DUPAGE COUNTY, Ill. – Protests against the Dakota Access Pipeline continued over the holiday weekend, and hundreds have been arrested, but environmental advocates in Illinois are urging a show of support. The 1,200-mile pipeline would carry oil across four states to a shipping point in Marion County. The Standing Rock Sioux say it threatens drinking water on their reservation, as well as cultural sites.

The Democratic Party of DuPage County is taking a stand with the tribe. Dan Bailey, one of the party's executive committee delegates, said the pipeline also affects water safety in Illinois.

"Not only should we demonstrate, we should also support the Standing Rock Sioux Tribe that's on the front lines of this situation," he said. "They could use some of our help."

This month, the executive committee approved a resolution calling for a spirit of mutual respect and cooperation, since the lands the Sioux are fighting to protect were guaranteed to them under a treaty with the U.S. government.

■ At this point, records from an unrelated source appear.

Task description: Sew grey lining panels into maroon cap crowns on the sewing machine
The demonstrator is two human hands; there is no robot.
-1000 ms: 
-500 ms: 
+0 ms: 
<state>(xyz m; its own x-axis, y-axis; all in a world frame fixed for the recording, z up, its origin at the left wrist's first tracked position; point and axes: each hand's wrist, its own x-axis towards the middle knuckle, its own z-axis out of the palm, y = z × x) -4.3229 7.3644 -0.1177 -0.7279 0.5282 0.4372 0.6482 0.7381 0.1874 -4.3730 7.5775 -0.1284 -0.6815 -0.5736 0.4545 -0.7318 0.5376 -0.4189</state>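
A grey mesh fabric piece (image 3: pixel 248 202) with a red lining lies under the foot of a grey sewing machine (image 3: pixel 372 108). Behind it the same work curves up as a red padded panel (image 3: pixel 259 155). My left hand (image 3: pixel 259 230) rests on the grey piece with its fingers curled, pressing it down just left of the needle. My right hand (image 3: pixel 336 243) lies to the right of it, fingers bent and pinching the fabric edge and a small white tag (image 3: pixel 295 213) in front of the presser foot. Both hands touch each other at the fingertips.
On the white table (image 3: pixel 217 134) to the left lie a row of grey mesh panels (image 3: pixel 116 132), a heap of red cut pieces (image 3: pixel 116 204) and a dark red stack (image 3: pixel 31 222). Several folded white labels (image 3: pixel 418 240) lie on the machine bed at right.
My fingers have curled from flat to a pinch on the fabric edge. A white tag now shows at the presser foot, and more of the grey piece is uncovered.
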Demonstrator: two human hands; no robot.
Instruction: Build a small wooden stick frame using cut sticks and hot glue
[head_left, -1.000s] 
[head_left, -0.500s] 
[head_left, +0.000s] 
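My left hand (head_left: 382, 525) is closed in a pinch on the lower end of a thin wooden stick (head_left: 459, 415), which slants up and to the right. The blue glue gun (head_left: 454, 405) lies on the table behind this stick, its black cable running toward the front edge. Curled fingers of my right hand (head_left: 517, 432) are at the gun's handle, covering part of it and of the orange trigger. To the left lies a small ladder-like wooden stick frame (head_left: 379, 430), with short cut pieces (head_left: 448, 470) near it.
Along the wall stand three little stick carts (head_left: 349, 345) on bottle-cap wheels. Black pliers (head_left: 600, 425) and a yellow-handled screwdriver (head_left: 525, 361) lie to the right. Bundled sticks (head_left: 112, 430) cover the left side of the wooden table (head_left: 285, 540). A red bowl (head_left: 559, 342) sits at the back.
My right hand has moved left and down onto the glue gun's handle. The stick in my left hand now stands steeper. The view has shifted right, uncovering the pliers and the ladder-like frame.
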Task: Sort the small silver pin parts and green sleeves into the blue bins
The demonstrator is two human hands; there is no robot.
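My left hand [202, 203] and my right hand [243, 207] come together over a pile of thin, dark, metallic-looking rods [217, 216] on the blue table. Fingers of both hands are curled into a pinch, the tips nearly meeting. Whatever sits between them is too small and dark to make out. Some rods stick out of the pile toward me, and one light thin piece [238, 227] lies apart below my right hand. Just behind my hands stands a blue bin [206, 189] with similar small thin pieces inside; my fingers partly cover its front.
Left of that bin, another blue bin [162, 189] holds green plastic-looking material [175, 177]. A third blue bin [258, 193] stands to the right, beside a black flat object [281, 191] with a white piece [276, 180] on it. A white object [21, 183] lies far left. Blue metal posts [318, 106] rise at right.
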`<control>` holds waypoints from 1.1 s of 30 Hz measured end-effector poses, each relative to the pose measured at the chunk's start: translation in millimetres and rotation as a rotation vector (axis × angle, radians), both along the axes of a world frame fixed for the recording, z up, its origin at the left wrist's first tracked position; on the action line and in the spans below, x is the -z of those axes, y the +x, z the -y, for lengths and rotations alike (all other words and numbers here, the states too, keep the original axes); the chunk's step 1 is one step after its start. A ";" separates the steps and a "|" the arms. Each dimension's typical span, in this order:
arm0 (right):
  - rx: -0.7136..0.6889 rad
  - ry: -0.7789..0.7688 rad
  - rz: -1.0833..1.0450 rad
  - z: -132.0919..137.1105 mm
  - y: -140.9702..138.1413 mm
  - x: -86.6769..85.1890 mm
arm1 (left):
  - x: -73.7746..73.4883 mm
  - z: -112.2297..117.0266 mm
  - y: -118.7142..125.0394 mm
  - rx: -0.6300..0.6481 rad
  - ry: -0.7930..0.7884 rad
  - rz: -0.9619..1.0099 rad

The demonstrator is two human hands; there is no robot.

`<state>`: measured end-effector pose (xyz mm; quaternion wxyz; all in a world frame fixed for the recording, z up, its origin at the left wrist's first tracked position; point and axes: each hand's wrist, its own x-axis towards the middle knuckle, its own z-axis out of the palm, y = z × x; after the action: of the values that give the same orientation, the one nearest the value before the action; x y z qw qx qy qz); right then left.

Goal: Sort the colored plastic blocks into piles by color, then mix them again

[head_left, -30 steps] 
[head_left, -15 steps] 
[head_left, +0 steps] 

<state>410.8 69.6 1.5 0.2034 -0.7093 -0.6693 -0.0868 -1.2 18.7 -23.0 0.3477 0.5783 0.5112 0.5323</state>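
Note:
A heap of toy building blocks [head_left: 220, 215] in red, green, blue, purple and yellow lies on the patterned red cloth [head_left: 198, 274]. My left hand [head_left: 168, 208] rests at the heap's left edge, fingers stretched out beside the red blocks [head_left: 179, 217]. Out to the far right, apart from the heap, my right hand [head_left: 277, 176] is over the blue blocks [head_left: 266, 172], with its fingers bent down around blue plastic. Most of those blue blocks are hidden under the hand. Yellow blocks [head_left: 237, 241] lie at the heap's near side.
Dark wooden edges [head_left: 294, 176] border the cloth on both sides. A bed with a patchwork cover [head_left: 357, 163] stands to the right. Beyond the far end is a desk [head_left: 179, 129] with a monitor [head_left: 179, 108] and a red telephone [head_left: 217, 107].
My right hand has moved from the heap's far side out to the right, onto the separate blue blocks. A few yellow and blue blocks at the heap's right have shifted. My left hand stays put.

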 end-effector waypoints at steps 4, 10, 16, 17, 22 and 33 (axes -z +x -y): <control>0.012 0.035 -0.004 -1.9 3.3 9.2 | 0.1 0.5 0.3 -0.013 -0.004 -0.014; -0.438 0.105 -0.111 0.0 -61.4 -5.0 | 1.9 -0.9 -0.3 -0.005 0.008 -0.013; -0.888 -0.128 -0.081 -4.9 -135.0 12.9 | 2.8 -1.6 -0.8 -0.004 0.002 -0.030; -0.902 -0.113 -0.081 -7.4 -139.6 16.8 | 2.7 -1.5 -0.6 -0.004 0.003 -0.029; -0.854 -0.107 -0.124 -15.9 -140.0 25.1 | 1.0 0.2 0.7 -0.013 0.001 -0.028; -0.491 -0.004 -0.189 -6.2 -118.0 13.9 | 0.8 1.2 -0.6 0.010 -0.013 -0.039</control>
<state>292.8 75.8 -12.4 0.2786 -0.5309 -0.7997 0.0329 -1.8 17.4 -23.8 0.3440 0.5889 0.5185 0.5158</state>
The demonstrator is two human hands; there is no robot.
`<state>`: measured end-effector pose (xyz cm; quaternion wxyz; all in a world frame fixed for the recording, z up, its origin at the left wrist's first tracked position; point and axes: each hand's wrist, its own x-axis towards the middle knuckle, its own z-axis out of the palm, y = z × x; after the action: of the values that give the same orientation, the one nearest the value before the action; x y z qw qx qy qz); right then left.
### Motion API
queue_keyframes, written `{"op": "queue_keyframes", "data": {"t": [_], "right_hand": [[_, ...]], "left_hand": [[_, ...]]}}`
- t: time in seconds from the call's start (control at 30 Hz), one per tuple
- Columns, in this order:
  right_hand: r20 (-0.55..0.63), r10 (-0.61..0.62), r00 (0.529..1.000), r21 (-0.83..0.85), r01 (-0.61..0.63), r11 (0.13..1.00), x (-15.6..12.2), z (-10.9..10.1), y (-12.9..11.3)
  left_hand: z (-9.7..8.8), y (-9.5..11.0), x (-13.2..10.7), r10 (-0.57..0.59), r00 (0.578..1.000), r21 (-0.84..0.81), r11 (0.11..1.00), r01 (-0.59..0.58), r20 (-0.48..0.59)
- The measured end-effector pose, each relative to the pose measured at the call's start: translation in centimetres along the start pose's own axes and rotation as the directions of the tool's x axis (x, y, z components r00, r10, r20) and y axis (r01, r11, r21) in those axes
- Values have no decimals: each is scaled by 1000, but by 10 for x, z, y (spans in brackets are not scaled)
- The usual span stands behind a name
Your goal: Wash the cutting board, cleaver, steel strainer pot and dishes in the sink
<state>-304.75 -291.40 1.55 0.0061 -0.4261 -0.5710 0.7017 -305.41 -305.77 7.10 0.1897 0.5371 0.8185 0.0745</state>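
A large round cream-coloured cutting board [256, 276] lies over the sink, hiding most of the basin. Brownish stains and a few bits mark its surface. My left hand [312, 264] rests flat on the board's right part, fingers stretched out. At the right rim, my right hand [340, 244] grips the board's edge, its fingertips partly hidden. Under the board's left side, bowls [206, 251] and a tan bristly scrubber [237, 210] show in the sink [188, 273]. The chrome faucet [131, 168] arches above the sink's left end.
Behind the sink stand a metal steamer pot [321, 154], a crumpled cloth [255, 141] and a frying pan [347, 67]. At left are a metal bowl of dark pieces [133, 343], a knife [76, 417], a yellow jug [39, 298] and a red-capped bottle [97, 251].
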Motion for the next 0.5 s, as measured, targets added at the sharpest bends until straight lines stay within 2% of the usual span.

Pipeline developer Energy Transfer Partners has said no Native American cultural sites have been disturbed, and insists the line will be safe.

Bailey sees the pipeline protests as part of a larger issue that also affects Illinois and the nation, the use of fossil fuels and their effects on climate change.

"The more we invest in infrastructure that's going in a fossil-fuel direction, the harder it is to turn our country and the world away from fossil fuels," he explained. "We need to go towards a sustainable economy and a sustainable energy system."

Dozens were arrested during a Black Friday pipeline protest in Bismarck. Hundreds also turned out this weekend in support of law enforcement. Since the protests began, more than 500 people have been arrested.

The Morton County sheriff in North Dakota claims the protesters have become more aggressive, and said he won't apologize for actions his officers have taken. Activists say it's the police acting aggressively, and they vow to continue to protest.